Customers Will Demand Near Real Time Performance When Using LLMs
There is a lot of confusion around Inference and LLMs and their impact on networking. Users expect real-time answers similar to what they get using search platforms. However, LLMs do not produce results in the same way as search platforms as they require token processing to generate a response. With the variety of LLMs in the market and the increasing number of parameters, LLM inference will remain a multi-GPU and multi-server problem to provide a high-quality experience.
Training vs. Inference Background
Training and Inference have different compute requirements. However, both put significant demands on networking. Training is a deeply compute-bound workload that requires high-performance RDMA networking to ingest petabytes of training data, distribute across a GPU cluster, perform all-to-all model weight data reduction operations, and regularly store checkpoint information to storage. Training is a compute-bound problem requiring high-performance networking to support synchronous bursts of a unified workload running across 10’s of thousands of distributed GPUs. A high-performance network is critical to achieve computational throughput and minimize model training, which can take months.
By contrast, a single inference workload is less compute-intensive; however, it requires high-performance networking to achieve low latency and maximize the efficiency of thousands of concurrent users running on shared, distributed GPU server cluster infrastructure. Time to first output token matters for users, so high-performance ingest of prompt tokens, models, and user context drives demands on the network. Since interaction and prompt refinements at human timescales are slow, achieving efficient infrastructure utilization requires continuous swapping of user context across the classical memory hierarchy. There are three critical elements to efficient, low-latency inferencing:
- Large-scale single-node memory is achieved via tightly coupled, cache-coherent CPU-GPU chip-to-chip interconnect. This enables transparent spilling of context between fast, limited GPU HBM memory and slower but more abundant and power-efficient LP-DDR5 CPU memory.

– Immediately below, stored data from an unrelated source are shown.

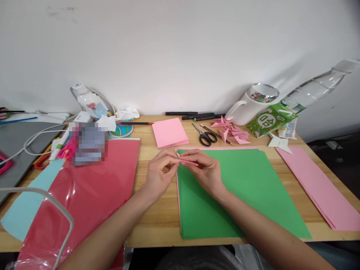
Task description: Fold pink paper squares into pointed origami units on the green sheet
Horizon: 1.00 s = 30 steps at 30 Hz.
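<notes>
Between my two hands is a small folded piece of pink paper (190, 162), held above the left edge of the green paper stack (242, 187). My left hand (161, 168) pinches its left end between thumb and forefinger. On the other side, my right hand (205, 168) grips the folded paper with thumb and fingers, hiding part of it. Just beyond my hands lies a stack of square pink sheets (170, 133). Several folded pink paper pieces (232, 129) are heaped farther right, beside black-handled scissors (205, 135) and a pencil (218, 134).
Red paper in a clear sleeve (104, 183) covers the left side, with a white cable (63, 210) looping over it. Markers (181, 113) lie by the wall. A white mug (250, 103), green packet (271, 120) and tilted clear bottle (315, 90) stand back right. Pink strips (317, 187) lie far right.
</notes>
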Tool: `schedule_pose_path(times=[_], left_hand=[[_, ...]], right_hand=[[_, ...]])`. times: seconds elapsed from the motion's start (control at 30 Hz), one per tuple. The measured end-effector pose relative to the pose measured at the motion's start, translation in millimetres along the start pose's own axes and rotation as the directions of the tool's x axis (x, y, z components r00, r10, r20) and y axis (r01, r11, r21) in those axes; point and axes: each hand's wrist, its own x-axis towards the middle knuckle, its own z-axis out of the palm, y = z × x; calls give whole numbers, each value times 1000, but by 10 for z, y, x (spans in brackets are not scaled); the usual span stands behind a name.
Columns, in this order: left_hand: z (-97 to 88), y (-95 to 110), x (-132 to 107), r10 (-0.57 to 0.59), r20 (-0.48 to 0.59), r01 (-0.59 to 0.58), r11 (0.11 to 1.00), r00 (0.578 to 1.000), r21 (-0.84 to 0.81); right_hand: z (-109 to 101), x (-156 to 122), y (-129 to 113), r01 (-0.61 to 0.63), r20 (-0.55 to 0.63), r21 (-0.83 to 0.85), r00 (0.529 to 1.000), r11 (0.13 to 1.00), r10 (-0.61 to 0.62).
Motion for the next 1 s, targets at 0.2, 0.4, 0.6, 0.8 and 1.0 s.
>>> schedule_pose_path(times=[0.2, 0.4, 0.6, 0.8, 1.0], left_hand=[[47, 21, -17, -34, -33, 35, 999, 999, 11], [22, 56, -11, 80, -79, -73, 993, 994, 95], [4, 30, 3, 183, -21, -179, 976, 983, 121], [-3, 26, 21, 149, -27, -142, 974, 989, 175], [-89, 13, 63, 67, -13, -63, 978, 998, 198]], right_hand=[[23, 8, -35, -10, -52, 5, 999, 1000, 10], [13, -7, -17, 53, -45, -16, 998, 998, -54], [8, -13, 8, 59, -33, -2, 998, 998, -59], [-44, 83, -11, -249, 49, 271, 968, 930, 245], [-91, 108, -3, -541, 260, 390, 841, 745, 474]])
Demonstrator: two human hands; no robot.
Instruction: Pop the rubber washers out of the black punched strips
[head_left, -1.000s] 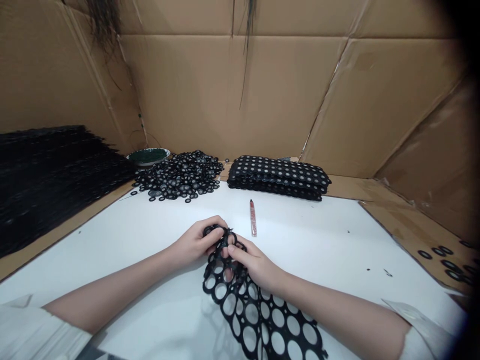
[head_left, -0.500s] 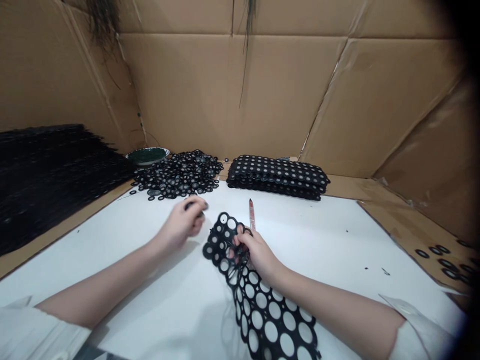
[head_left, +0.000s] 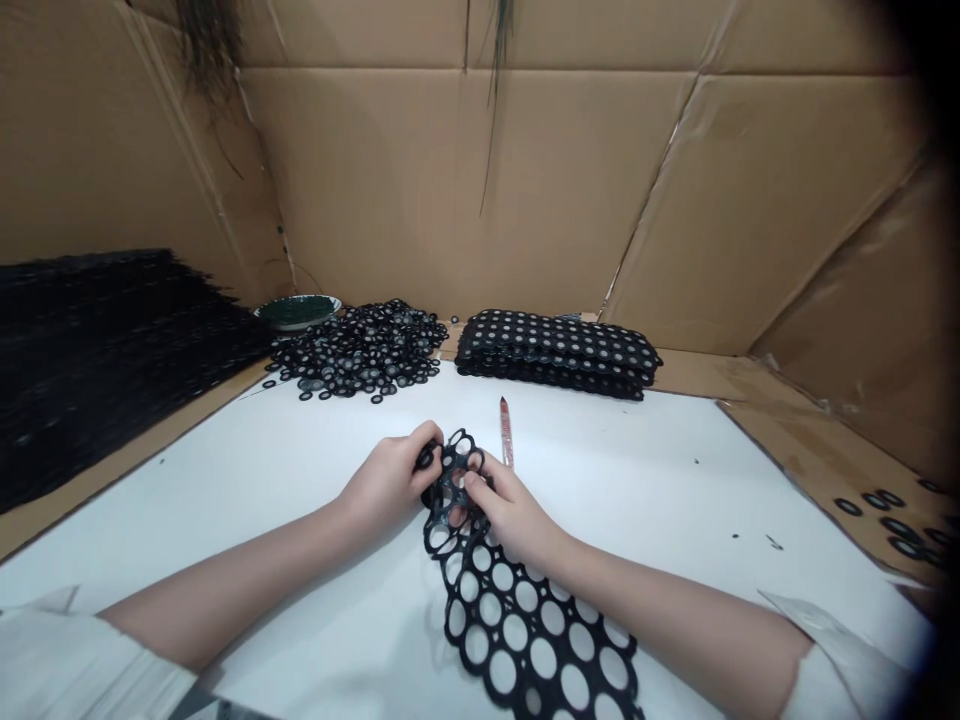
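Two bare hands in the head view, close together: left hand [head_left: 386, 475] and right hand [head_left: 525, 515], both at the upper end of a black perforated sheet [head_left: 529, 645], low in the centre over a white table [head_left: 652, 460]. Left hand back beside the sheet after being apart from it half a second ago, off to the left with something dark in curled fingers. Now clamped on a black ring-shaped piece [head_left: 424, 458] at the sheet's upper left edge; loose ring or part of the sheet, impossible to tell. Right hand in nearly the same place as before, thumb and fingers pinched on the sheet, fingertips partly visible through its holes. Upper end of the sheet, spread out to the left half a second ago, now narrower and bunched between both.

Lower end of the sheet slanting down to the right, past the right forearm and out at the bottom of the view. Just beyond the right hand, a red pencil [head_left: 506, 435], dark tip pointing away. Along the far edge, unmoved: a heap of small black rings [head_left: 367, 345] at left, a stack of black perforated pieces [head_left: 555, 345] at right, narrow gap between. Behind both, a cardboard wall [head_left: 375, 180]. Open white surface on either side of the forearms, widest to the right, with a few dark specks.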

- NVLINK cache coherent scale-up connectivity, enabling large models and many user contexts to be transparently distributed across many CPU-GPU nodes.

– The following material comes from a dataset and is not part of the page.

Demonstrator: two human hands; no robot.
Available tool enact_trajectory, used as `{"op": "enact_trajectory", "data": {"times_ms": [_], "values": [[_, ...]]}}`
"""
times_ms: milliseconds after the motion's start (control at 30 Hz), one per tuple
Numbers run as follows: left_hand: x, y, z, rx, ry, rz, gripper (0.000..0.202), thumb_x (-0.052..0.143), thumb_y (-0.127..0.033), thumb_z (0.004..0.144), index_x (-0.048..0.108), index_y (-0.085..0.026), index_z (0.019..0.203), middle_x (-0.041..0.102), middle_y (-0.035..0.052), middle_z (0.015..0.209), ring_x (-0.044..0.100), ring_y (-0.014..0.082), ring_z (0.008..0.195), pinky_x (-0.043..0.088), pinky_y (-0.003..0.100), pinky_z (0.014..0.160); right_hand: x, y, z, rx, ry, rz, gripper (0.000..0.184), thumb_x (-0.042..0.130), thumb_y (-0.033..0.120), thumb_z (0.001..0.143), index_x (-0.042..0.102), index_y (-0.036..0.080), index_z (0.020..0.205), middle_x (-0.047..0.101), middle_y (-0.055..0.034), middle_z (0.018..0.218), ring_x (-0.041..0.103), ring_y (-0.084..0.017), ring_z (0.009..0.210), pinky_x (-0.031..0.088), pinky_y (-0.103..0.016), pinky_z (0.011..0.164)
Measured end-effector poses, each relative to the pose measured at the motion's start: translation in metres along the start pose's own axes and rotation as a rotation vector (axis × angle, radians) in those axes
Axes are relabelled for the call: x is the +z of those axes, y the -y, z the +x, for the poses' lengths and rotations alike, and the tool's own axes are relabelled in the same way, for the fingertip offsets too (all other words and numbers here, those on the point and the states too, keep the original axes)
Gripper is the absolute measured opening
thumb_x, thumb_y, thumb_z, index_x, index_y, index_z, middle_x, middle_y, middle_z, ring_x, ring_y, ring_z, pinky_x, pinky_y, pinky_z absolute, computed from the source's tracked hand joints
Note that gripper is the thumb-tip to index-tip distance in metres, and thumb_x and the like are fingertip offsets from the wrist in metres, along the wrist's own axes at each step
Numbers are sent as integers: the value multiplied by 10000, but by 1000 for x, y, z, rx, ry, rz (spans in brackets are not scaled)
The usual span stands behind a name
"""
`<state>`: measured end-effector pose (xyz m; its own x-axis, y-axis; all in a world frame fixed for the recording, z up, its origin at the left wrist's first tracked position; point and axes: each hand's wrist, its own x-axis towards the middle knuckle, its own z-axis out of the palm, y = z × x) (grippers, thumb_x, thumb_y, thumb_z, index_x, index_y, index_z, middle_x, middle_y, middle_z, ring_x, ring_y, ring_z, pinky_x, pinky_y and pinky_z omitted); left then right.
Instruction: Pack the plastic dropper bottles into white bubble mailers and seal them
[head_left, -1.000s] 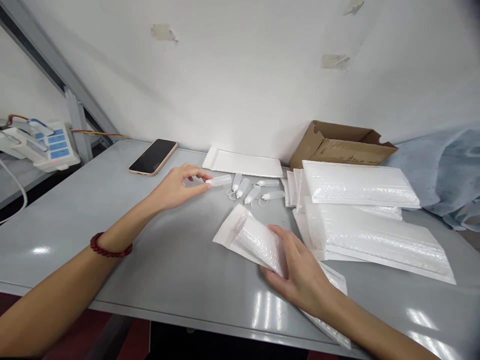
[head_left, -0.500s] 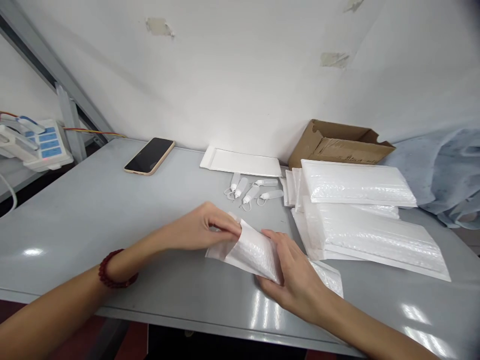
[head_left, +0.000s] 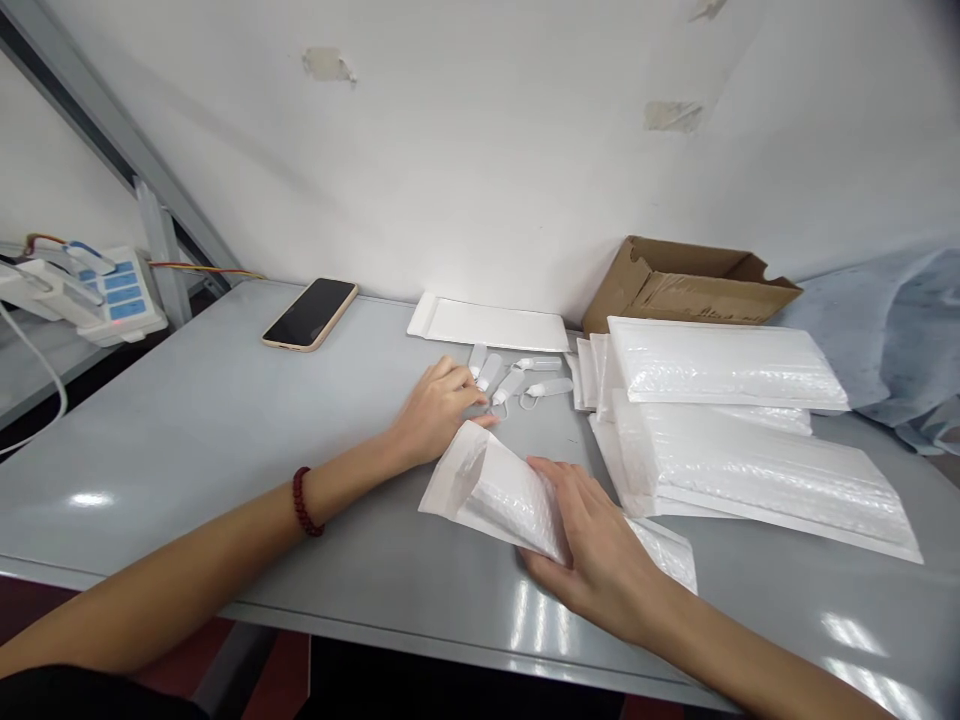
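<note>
My right hand [head_left: 592, 545] lies on a white bubble mailer [head_left: 495, 485] on the grey table [head_left: 225, 430], its fingers curled over the envelope and holding its mouth open toward the left. My left hand [head_left: 436, 410] reaches past the mailer to a cluster of several small white plastic bottles with loops [head_left: 517, 375], fingertips at the nearest bottle. Its fingers are loosely spread and I see nothing held in them. A red bead bracelet [head_left: 301, 500] circles my left wrist.
Stacks of white bubble mailers [head_left: 727, 420] lie to the right. An open cardboard box [head_left: 690, 285] and a flat white mailer [head_left: 487, 323] sit against the wall. A phone [head_left: 309, 314] lies at the back left, beside a white device with blue labels [head_left: 97, 290]. Blue-grey cloth [head_left: 892, 330] sits far right.
My left hand carried a small bottle to the mailer's mouth, then moved back out to the bottle cluster without it. My right hand stayed on the mailer.
</note>
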<state>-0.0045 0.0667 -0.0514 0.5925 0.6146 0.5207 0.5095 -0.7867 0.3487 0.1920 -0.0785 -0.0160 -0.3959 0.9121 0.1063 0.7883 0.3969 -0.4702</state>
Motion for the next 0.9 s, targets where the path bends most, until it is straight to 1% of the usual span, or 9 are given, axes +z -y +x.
{"op": "enact_trajectory", "data": {"times_ms": [267,400,500,567,633,700,767,833,900], "values": [[3,-10,1,-44,45,22,144,593,-203,843,680,-151,741,612,68,736,453,209,789,384,343,699,0,1,2,-16,15,11,604,565,172,742,303,170,1287,552,-131,1126,537,-283,973,482,-451,806],[-2,-12,4,-119,-4,-32,133,582,-174,812,655,-162,702,601,48,702,474,198,773,407,332,704,0,2,1,-23,7,11,615,555,172,744,287,195,1298,559,-119,1131,553,-280,969,494,-439,796],[-18,-12,8,-212,-93,-73,136,555,-208,823,632,-167,719,595,36,704,499,188,778,428,320,708,0,1,-1,-18,-1,0,619,546,175,747,276,200,1303,559,-116,1134,559,-284,971,499,-443,797],[-36,-10,9,-291,-143,-141,157,534,-248,833,616,-175,722,597,30,713,516,189,798,431,318,710,0,-1,-2,-11,-10,-11,625,545,176,746,269,202,1306,558,-116,1139,562,-286,976,502,-443,800],[-60,-6,9,-379,-141,-304,173,554,-295,808,596,-189,679,596,17,710,521,186,791,421,321,713,0,-2,-2,4,-22,-18,626,543,178,746,269,209,1307,560,-110,1134,567,-284,975,504,-436,797],[-83,1,8,-407,-59,-450,183,573,-323,783,593,-197,653,587,9,717,516,172,744,412,315,686,0,-3,-1,18,-35,-25,625,542,183,749,266,210,1309,561,-108,1127,570,-283,976,506,-432,794],[-103,9,5,-411,103,-556,176,598,-312,770,604,-206,629,568,0,696,504,159,693,401,304,648,0,-4,-1,26,-42,-34,625,543,188,751,262,206,1309,558,-112,1132,566,-286,988,504,-438,803],[-114,15,3,-381,276,-572,161,629,-295,768,639,-221,626,567,-1,684,497,157,686,388,302,637,-1,-3,-1,32,-42,-39,628,546,188,750,258,205,1308,552,-114,1139,560,-288,998,501,-448,815],[-115,15,2,-325,399,-553,137,661,-292,769,678,-245,642,572,0,668,503,165,717,393,307,667,0,-3,0,43,-41,-34,634,547,182,749,251,207,1309,550,-108,1130,557,-283,989,502,-447,811]]}}
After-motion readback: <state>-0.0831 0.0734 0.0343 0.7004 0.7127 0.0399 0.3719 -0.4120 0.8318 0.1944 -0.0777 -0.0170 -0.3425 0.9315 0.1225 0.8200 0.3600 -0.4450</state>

- High-performance, low-latency RDMA networking is needed to provide an auto-scaled out distributed inference platform and efficient loading/storing of context data to memory and storage.
Model Size Will Continue to Increase
LLMs come in different sizes. For example, Meta’s Llama 3.1 has 405B, 70B, and 8B parameter options. We will see 1T (trillion) models at an industry level shortly. More extensive models provide a better user experience, and, in general, the larger models will give a better answer. A fair view is that as the model increases, it moves from a generalist to a specialist.
Real-Time is Key to Satisfactory Human Experience
Operators need to optimize performance and user experience. While a larger model may fit in one high-end GPU, the tokens will be limited, and the human user will see lag. A good rule of thumb is under 10 tokens/s is slower than typical human reading and will not be real-time. At 40-60 tokens/s, results are available to the user in real-time. To optimize user experience and performance, operators must run LLMs and multiple GPUs.
Networking is Key
The network is critical to stitching these GPUs together. To meet the requirements of user experience and performance, LLMs will need all-to-all connectivity and powerful interconnects. Emphasis on the “s” as most LLMs will benefit from multiple fabrics. Looking at an NVIDIA deployment, this will be a mix of an Ethernet/InfiniBand back-end network and NVLink as the two fabrics. Running with just the Ethernet/InfiniBand network and relying on the server PCIe interconnect will result in a slower processing time. The performance increases significantly by utilizing both Ethernet/InfiniBand and NVLink (soon to be NVSwitch across multiple servers). This allows for more concurrent inquiries into the LLM and a lower cost for the operator. A combination of networks built with different goals enables the performance advantage. If there weren’t one all-to-all and one non-blocking network, more cycles would be spent transporting packets instead of on the actual LLM workload.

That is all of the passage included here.